L’Afrique du Nord tire le marché
Les États multiplient les projets de traitement des eaux usées pour protéger les ressources touristiques et améliorer les conditions de vie de leurs habitants.
L’Afrique se met au vert
La première tranche de la nouvelle station d’épuration de Marrakech vient d’entrer en service pour traiter à terme les eaux usées de 1 million d’habitants. Construite et exploitée par le français Degrémont (Suez Environnement), cette usine a la particularité d’être autosuffisante, en tirant l’énergie nécessaire à son fonctionnement du biogaz libéré par la digestion de ses boues d’épuration, une première au Maroc ! De son côté, celle de Tanger, réalisée et pilotée par Veolia Water AMI (Afrique, Moyen-Orient et Inde), devrait traiter les eaux usées de 800 000 habitants lorsqu’elle démarrera, dans deux mois.
Rabat, Tanger, Tétouan…
À l’image de ces deux villes marocaines, les grandes villes d’Afrique du Nord s’apprêtent à devenir plus propres. De Rabat au Caire, en passant par Casablanca, Alger, Alexandrie, Tunis, Tanger, Tétouan, Marrakech ou Fès, toutes entament de grands travaux d’assainissement ou les ont réalisés en partie.
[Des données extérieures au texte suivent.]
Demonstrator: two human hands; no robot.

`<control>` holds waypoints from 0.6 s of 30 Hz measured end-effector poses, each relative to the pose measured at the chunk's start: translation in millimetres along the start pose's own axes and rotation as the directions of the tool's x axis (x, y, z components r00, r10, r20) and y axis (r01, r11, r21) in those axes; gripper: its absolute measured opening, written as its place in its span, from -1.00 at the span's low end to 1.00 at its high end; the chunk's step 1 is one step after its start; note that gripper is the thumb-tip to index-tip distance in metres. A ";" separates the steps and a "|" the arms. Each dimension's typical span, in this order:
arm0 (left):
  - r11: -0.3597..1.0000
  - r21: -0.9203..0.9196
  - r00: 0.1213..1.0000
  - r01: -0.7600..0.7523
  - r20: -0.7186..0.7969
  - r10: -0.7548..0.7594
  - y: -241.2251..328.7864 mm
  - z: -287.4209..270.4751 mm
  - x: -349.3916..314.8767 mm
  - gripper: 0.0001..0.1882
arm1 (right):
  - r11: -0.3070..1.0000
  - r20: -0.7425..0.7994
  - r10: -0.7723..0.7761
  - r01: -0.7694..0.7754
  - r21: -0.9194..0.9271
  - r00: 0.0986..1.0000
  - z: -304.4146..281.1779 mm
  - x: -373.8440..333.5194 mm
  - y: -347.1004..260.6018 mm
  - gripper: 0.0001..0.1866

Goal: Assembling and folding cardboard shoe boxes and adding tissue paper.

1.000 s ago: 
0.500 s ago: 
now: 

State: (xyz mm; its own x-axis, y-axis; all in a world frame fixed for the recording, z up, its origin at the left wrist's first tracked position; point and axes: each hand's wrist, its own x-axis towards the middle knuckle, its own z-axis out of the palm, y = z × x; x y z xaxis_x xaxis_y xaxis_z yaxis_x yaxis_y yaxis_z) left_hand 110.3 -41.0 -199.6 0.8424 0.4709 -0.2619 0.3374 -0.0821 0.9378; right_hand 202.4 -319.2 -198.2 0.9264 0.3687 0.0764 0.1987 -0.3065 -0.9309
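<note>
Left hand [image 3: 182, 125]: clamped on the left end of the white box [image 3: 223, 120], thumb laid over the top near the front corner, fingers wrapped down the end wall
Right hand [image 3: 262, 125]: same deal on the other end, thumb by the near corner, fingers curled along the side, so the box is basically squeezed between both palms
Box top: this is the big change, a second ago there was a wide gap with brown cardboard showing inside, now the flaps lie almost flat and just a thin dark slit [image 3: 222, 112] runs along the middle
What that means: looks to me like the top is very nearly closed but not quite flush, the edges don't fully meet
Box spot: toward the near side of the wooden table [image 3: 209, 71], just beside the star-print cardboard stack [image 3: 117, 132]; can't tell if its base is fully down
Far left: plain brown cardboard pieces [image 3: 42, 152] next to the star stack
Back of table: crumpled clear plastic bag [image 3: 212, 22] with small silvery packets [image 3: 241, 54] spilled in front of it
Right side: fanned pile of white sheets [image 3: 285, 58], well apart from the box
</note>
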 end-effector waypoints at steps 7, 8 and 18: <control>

La dégradation du milieu naturel par le déversement d’eaux usées dans les oueds ou la pollution des eaux de baignade du littoral ne seront bientôt plus qu’un mauvais souvenir. « Le Maroc, l’Égypte et surtout l’Algérie, qui rattrape son retard, tirent le marché, qui émerge en Afrique depuis seulement cinq ans », indique Jean-Yves Gadras, directeur du développement pour l’Afrique chez Degrémont, le spécialiste des usines de traitement de l’eau. Le pouvoir central des pays, relayé par les collectivités territoriales, est généralement l’initiateur de ces projets qui fleurissent tous azimuts. « Il y a une réelle volonté politique d’assainir les grandes agglomérations, pour protéger ou améliorer certaines ressources économiques comme le tourisme », expose Jean-Yves Gadras. C’est notamment le cas au Maroc, où le ministère de l’Intérieur a confié à Veolia Water AMI l’assainissement des eaux usées de Rabat, de Tanger et de Tétouan dans le cadre d’importants contrats de délégation de service public qui portent sur la gestion de l’eau et de l’énergie. « L’assainissement de ces trois villes côtières a le même décisionnaire, l’État, et le même objectif, dépolluer le littoral et restaurer la qualité des eaux de baignade », confirme Patrice Fonlladosa, PDG de Veolia Water AMI. Reste la question du financement de très lourds investissements. Le coût de la reconstruction et du doublement de capacité de la station d’épuration d’Alger atteint par exemple 108 millions d’euros. Et le projet d’une deuxième station d’épuration au Caire, destinée à couvrir les besoins d’environ 8 millions de personnes, devrait représenter un montant record.
Soutien de la BAD
« En Égypte et en Algérie, l’État prend en charge l’intégralité du financement des projets. Ailleurs, tous les cas de figure sont possibles », affirme Jean-Yves Gadras. En revanche, dans le cas de contrats plus larges de délégation de service public, c’est le prestataire qui supporte la totalité de l’investissement. « Au Maroc, nous préfinançons les projets et nous nous remboursons sur la facturation de l’eau pendant la durée du contrat », explique Patrice Fonlladosa. Néanmoins, les bailleurs de fonds comme la Banque mondiale, l’AFD, la BEI et la BAD ont régulièrement droit de regard sur tous ces projets. Mais ils préfèrent souvent reporter leurs aides aux pays plus modestes d’Afrique subsaharienne. C’est ainsi que la BAD a entièrement financé les 8,6 millions d’euros de réhabilitation de l’unité de traitement des eaux usées de Cambérène, à une dizaine de kilomètres de Dakar. Menés par Stereau, filiale d’ingénierie du groupe français Saur, les travaux ont permis de doubler la capacité de traitement et de la porter à 17 000 m3 par jour. Première station d’épuration à boue activée d’Afrique de l’Ouest, Cambérène a été inaugurée le 11 février dernier et produira, outre de l’eau potable, du compost pour les cultivateurs et du méthane utilisé pour l’alimentation en électricité de la station. Il couvre 30 % des besoins. Hormis le Sénégal, où il existe un Office national d’assainissement (Onas), le niveau d’assainissement en Afrique subsaharienne francophone reste très faible et restreint au lagunage, procédé qui consiste à créer un bassin naturel de décantation des eaux usées.